### Your instructions
The answer should contain every entry below, copied exactly.

##############################

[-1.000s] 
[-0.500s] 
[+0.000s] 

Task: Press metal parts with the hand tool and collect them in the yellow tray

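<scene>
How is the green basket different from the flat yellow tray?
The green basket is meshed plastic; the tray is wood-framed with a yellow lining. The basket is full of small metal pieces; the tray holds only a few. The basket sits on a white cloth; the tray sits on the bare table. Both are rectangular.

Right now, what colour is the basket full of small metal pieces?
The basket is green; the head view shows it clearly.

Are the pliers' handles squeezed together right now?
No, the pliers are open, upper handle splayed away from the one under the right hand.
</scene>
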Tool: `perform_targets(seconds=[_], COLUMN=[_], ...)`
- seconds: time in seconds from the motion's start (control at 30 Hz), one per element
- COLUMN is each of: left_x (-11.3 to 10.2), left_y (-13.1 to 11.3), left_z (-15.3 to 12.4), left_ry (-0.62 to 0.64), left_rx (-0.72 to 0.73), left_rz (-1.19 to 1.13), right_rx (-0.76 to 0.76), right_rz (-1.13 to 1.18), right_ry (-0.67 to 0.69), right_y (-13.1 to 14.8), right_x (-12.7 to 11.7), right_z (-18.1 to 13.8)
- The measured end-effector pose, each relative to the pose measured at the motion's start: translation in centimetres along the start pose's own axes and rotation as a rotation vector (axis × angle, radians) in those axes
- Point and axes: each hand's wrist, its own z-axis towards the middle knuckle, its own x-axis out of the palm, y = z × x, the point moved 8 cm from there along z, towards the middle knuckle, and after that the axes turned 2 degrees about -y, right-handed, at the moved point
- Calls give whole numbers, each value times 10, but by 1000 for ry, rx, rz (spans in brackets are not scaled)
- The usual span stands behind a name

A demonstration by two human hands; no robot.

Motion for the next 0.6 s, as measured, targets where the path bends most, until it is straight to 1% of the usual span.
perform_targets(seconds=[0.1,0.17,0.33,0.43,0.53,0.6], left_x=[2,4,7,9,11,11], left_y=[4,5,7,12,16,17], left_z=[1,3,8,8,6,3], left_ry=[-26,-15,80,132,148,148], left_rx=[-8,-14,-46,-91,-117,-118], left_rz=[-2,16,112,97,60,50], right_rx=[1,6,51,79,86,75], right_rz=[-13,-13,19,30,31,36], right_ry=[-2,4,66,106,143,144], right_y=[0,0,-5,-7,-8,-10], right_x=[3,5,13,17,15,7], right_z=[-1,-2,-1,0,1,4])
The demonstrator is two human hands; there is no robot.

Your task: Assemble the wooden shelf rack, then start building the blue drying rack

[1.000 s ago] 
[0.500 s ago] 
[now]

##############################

### Answer area
[-1.000s] 
[-0.500s] 
[+0.000s] 

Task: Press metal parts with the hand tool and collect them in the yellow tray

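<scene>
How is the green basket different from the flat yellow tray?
The green basket is meshed plastic; the tray is wood-framed with a yellow lining. The basket is full of small metal pieces; the tray holds only a few. The basket sits on a white cloth; the tray sits on the bare table. Both are rectangular.

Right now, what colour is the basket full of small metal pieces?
The basket is green; the head view shows it clearly.

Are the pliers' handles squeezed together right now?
No, the pliers are open, upper handle splayed away from the one under the right hand.
</scene>
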Tool: `perform_targets(seconds=[_], COLUMN=[_], ...)`
- seconds: time in seconds from the motion's start (control at 30 Hz), one per element
- COLUMN is each of: left_x (-11.3 to 10.2), left_y (-13.1 to 11.3), left_z (-15.3 to 12.4), left_ry (-0.62 to 0.64), left_rx (-0.72 to 0.73), left_rz (-1.19 to 1.13), right_rx (-0.76 to 0.76), right_rz (-1.13 to 1.18), right_ry (-0.67 to 0.69), right_y (-13.1 to 14.8), right_x (-12.7 to 11.7), right_z (-18.1 to 13.8)
- The measured end-effector pose, each relative to the pose measured at the motion's start: translation in centimetres along the start pose's own axes and rotation as a rotation vector (axis × angle, radians) in those axes
- Point and axes: each hand's wrist, its own z-axis towards the middle knuckle, its own x-axis out of the palm, y = z × x, the point moved 8 cm from there along z, towards the middle knuckle, and after that the axes turned 2 degrees about -y, right-handed, at the moved point
- Calls give whole numbers, each value times 10, but by 1000 for ry, rx, rz (spans in brackets are not scaled)
- The usual span stands behind a name

A demonstration by two human hands; no robot.

Motion for the next 0.6 s, as measured, targets where the path bends most, until it is straight to 1% of the usual span.
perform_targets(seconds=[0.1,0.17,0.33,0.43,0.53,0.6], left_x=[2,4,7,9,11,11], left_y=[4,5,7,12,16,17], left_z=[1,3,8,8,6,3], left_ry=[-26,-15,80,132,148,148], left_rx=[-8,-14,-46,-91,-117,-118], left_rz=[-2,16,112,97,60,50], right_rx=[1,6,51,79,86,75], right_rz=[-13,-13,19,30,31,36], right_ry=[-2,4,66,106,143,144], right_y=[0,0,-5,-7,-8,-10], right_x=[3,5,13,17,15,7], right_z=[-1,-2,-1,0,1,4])
The demonstrator is two human hands; there is no robot.

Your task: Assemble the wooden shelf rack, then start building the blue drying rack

[1.000 s ago] 
[0.500 s ago] 
[now]

The submitted answer is complete.